─── DATA SECTION
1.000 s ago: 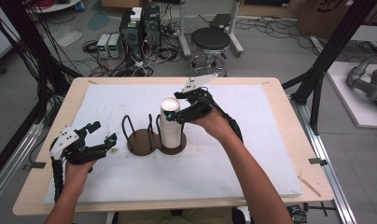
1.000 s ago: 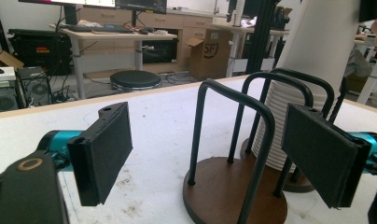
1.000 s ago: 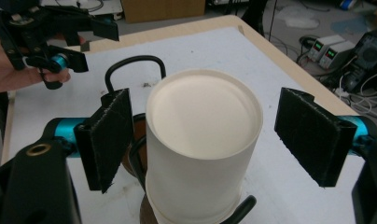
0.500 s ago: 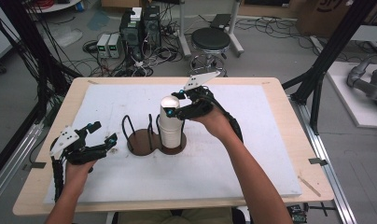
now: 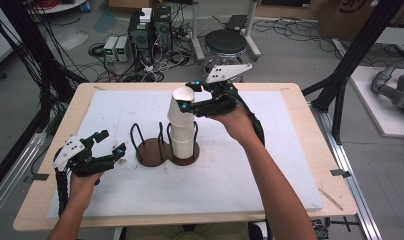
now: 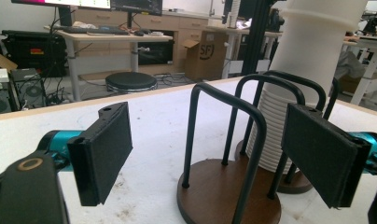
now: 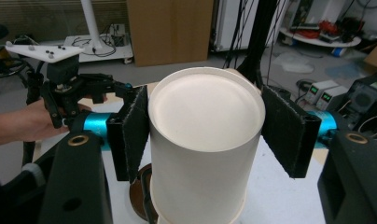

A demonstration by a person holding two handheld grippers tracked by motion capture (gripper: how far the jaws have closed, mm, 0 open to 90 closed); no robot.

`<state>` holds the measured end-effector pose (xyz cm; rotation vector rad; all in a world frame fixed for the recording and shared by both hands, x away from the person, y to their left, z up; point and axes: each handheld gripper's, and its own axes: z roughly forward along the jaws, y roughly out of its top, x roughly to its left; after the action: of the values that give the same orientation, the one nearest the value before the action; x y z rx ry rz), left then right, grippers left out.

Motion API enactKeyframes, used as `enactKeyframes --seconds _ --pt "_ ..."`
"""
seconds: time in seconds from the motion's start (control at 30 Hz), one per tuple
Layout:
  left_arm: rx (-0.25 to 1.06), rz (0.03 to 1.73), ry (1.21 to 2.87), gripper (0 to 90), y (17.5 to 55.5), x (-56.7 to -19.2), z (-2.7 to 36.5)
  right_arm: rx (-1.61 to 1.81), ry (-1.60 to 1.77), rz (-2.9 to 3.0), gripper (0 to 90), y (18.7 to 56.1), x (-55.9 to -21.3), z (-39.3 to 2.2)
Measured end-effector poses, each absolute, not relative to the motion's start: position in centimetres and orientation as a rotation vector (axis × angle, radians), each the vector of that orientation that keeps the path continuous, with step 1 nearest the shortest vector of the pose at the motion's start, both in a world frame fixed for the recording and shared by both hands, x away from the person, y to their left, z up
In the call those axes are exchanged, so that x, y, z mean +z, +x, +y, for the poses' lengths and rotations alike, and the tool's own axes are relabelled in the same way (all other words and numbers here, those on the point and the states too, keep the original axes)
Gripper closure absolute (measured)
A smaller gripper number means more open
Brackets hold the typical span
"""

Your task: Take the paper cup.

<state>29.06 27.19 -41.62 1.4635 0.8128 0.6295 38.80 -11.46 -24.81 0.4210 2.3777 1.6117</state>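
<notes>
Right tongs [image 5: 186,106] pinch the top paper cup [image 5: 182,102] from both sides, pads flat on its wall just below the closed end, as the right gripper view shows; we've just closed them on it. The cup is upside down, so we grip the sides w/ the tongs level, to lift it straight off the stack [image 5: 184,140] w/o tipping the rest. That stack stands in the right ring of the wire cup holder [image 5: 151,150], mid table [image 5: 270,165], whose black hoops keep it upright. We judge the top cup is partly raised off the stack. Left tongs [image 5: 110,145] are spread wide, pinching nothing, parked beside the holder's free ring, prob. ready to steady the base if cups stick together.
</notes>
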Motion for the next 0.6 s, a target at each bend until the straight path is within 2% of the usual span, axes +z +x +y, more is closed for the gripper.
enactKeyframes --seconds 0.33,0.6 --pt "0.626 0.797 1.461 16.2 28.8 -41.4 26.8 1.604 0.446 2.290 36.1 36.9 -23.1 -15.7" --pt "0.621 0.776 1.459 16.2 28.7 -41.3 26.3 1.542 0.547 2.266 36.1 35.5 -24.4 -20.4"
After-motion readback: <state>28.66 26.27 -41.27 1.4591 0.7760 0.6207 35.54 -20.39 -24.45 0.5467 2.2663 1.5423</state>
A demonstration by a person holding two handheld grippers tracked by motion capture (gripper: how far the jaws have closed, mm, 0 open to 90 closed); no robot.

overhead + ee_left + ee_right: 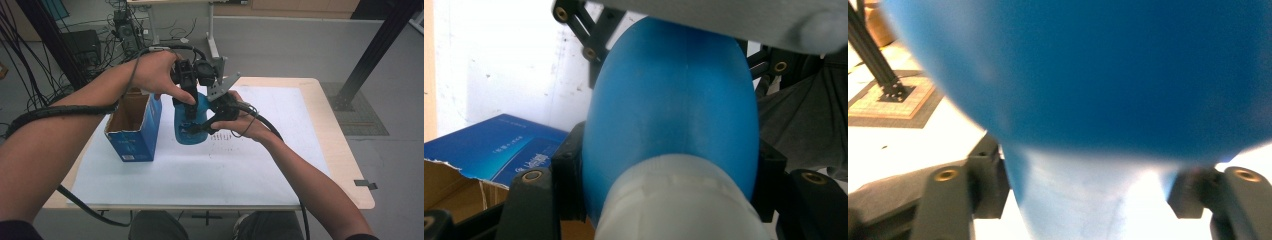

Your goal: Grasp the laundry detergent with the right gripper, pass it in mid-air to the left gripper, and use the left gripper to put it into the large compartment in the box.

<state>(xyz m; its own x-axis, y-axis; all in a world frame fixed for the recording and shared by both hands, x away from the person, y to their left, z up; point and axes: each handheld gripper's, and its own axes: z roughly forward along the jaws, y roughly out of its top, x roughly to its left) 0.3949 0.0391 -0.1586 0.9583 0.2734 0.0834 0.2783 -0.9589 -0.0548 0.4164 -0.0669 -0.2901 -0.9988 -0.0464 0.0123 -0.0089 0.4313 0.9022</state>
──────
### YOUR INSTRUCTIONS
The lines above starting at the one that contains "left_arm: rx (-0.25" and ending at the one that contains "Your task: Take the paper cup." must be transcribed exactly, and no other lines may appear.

### TASK SOLUTION
  left_arm: rx (-0.25 to 1.06), rz (0.03 to 1.73), ry (1.21 to 2.87), gripper (0 to 90), y (17.5 to 55.5), x (-56.7 to -19.2), z (-2.7 to 36.5)
  right_arm: rx (-1.61 to 1.81), ry (-1.60 to 1.77), rz (-2.9 to 3.0), gripper (0 to 90), y (18.7 to 56.1), x (-55.9 to -21.3), z (-39.3 to 2.2)
Measured end-effector poses, each absolute, not relative to the motion's start: position in centimetres and orientation as a rotation vector (axis × angle, radians), each the vector of that orientation that keeps the path continuous, with step 1 nearest the shortest vector of the pose at the motion's start, both in a world frame fixed for the recording and shared by both hands, x away from the person, y to their left, z up
In the call those axes are exchanged, so that x, y, z mean +z, +x, +y, for the poses' lengths and rotations alike, and the tool's own axes are relabelled in the same way (all other words and numbers here, those on the point and the states too, keep the original axes)
Gripper closure absolute (measured)
A smaller gripper number means more open
Brackets hold the typical span
"""

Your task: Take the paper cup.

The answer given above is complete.